**Work to be completed:** Only lines with the word "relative" belong in the answer; copy them from the records below.

**Records provided:**
______________________________

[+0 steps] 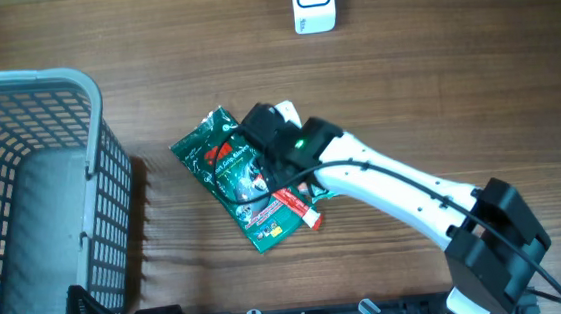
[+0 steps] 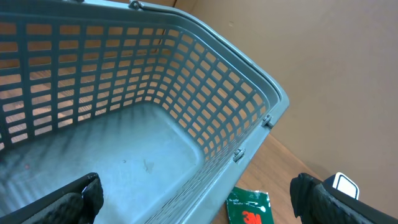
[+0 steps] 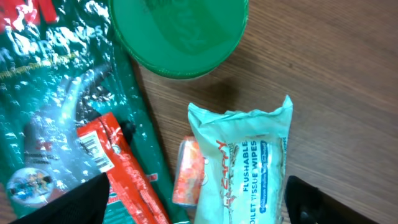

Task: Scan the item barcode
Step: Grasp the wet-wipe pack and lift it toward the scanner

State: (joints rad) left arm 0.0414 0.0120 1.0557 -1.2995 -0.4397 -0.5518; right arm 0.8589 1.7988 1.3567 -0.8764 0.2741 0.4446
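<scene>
Right tool [image 3: 198, 208] spread wide, holding nothing, hanging over the wipes pack [image 3: 239, 162]: pale mint wrap, crimped top, red and blue lettering, mid-tabletop toward the near edge. Left tool [image 2: 196, 200] gapes empty over the basket [image 2: 205, 93].

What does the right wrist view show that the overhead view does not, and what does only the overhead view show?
Only the right wrist view shows a round green plastic lid or tub, a pale green soft pack of flushable wipes, a small orange packet, and the barcode on a slim red tube. Only the overhead view shows a grey plastic mesh basket, a white boxy device with blue trim, probably the scanner, and the right arm covering part of the items. Both show the dark green foil packet, the red tube and the brown wooden table.
</scene>
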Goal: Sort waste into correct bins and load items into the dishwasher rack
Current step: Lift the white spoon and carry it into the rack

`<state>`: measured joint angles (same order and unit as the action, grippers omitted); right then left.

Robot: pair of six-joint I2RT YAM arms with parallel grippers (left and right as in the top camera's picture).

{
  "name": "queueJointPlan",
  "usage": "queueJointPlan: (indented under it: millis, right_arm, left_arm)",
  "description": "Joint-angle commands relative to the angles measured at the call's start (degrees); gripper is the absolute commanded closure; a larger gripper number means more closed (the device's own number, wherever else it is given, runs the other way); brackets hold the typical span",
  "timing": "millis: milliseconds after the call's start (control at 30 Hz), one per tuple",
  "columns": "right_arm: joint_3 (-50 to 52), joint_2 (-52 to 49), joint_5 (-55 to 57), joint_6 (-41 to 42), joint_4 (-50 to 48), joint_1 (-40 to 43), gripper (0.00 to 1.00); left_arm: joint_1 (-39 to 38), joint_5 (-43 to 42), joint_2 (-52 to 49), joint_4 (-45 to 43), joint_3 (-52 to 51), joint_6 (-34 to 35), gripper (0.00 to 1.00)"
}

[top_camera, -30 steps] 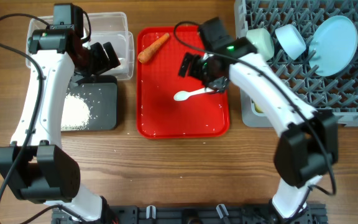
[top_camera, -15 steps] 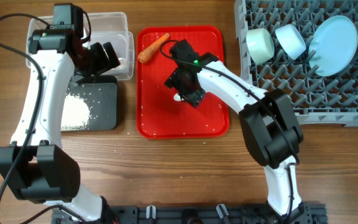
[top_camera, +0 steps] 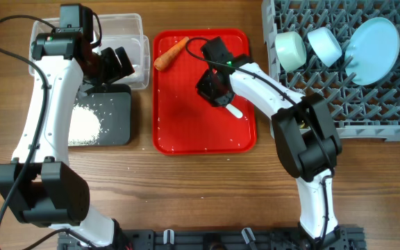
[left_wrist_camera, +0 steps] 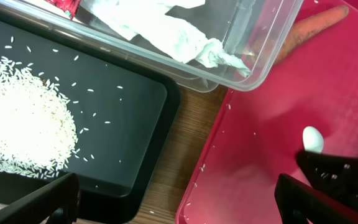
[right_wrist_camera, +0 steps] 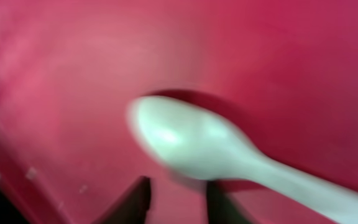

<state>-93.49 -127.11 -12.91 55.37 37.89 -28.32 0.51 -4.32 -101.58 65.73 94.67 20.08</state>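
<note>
**1. Right jaws.** In the right wrist view, the right gripper (right_wrist_camera: 176, 202) shows two dark fingertips (right_wrist_camera: 137, 198) with a narrow gap between them. Only the surface of the red tray (right_wrist_camera: 303, 56) is visible in that gap. The jaws are parted and hold nothing.

**2. Target.** The white plastic spoon (right_wrist_camera: 188, 144) lies flat on the red tray, just ahead of the fingertips.
- Its bowl sits directly beyond the gap.
- Its handle runs off toward the lower right of the wrist view.
- The long axis is therefore diagonal to the closing line of the jaws, not square across it.
- The view is blurred, so whether the tips touch the bowl cannot be determined.
- From overhead, only the handle end shows, pointing out from under the gripper toward the side where the dishwasher rack (top_camera: 367, 104) stands.

**3. Judgement.** The step in hand is the spoon pick-up. The grasp probably calls for a short advance and a wrist turn, so that the jaws straddle the handle crosswise. Closing on the rounded bowl would likely slip.

**4. Left jaws.** The left gripper (top_camera: 115, 62) is spread wide and empty. It hangs where the clear tub (top_camera: 136, 21) meets the black tray (top_camera: 117, 118), well apart from the spoon. The right arm is the nearer one.

**5. Remaining waste.** A carrot (top_camera: 170, 54) lies at the far corner of the red tray.
</note>
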Motion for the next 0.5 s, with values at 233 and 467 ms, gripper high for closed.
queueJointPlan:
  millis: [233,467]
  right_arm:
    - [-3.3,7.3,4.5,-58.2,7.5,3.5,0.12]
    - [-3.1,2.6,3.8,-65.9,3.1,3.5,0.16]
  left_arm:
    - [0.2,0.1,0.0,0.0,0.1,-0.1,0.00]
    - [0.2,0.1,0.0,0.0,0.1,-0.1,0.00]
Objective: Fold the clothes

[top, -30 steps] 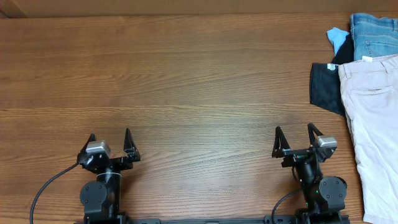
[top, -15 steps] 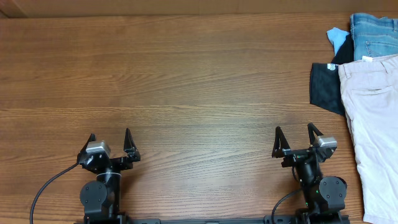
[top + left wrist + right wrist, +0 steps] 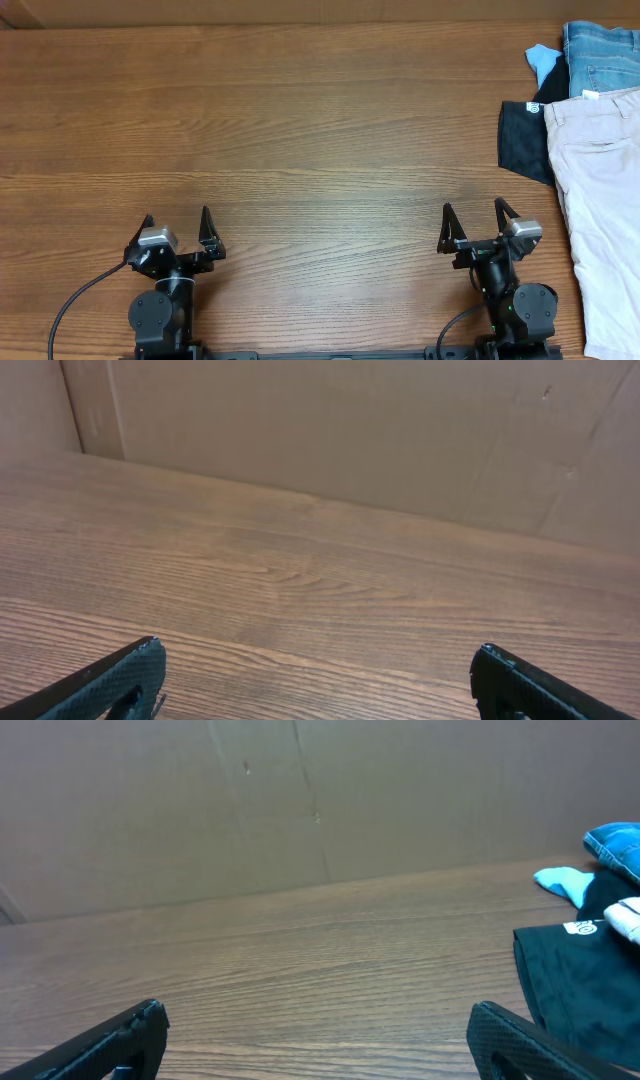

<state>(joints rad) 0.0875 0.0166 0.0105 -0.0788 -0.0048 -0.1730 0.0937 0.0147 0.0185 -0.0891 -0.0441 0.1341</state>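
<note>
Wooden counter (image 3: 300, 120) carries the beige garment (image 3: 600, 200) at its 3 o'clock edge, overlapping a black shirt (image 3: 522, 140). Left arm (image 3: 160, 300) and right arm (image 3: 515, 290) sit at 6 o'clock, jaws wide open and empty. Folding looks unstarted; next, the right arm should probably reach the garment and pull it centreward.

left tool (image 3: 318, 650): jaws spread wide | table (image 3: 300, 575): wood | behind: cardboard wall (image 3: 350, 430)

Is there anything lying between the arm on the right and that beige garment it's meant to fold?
Nothing visible. Only bare table separates the right gripper, jaws open, from the beige garment at the table's right edge. The garment lies over a black shirt, so nothing covers it.
</note>
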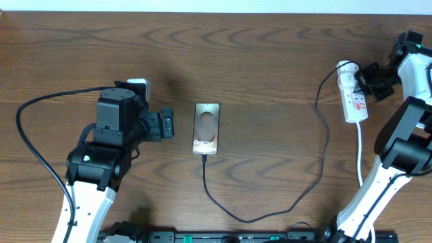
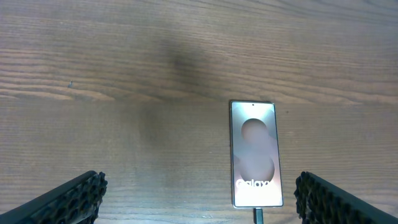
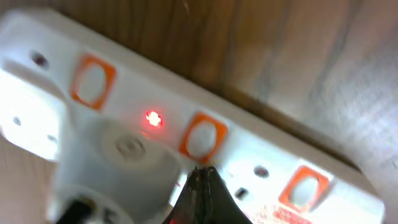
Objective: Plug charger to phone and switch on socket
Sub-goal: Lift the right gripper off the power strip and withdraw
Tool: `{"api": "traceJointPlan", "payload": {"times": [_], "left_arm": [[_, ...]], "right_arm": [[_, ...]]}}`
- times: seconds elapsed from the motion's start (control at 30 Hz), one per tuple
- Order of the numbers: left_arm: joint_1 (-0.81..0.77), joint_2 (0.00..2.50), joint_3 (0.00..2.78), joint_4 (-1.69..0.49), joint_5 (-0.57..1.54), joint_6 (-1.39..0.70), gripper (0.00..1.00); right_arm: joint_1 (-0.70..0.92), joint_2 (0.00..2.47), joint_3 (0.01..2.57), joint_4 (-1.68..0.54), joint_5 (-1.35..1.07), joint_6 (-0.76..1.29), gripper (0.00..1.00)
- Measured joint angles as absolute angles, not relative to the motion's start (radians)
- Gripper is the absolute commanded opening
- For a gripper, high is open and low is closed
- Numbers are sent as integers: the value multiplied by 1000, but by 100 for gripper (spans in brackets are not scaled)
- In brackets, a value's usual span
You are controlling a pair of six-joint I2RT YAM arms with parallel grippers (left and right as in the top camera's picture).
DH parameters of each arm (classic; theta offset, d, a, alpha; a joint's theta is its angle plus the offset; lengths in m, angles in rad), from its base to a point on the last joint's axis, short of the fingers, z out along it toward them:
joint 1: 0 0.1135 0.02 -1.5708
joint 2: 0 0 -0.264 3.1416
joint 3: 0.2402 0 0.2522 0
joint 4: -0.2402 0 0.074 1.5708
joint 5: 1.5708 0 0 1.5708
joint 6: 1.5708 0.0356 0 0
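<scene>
While the left gripper (image 1: 169,125) hangs over the wooden table (image 1: 270,61) at the 9 o'clock side of the overhead view, its two ribbed fingers (image 2: 78,198) are spread wide apart and grasp nothing. Just at its 3 o'clock side lies the phone (image 1: 206,128), flat on the table and apart from those fingers, with its long axis running from 12 to 6 o'clock. The left wrist view shows white "Galaxy" lettering near the phone's 6 o'clock end.

The charger (image 1: 270,214) meets the phone at that end, where its small plug tip (image 2: 257,216) sits against the bottom edge. Whether the tip is fully pushed in cannot be told. From there the thin black cable drops toward 6 o'clock, curves across the table toward 4 o'clock, then climbs toward 2 o'clock to reach the socket (image 1: 356,101).

The socket, a white strip, lies at 2 o'clock in the overhead view, and its white cord (image 1: 361,152) trails toward 5 o'clock. The right gripper (image 1: 364,79) is over the strip's upper half. In the right wrist view its fingers are pressed together with nothing between them, and their tip is just at the 6 o'clock edge of the middle orange switch (image 3: 202,135). A red lamp (image 3: 153,119) glows at that switch's 9 o'clock side, above a round white adapter (image 3: 124,162) seated in the strip.
</scene>
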State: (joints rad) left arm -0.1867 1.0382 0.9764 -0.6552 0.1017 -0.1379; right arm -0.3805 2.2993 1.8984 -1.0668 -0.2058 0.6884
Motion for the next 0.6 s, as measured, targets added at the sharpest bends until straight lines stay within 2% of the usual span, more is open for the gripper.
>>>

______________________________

**Exercise answer:**
  "description": "Joint-angle commands relative to the angles measured at the call's start (degrees); gripper is the absolute commanded closure; a larger gripper number means more closed (the device's own number, wherever else it is given, runs the other way); brackets hold the typical span",
- Measured joint angles as absolute angles, not relative to the motion's start (radians)

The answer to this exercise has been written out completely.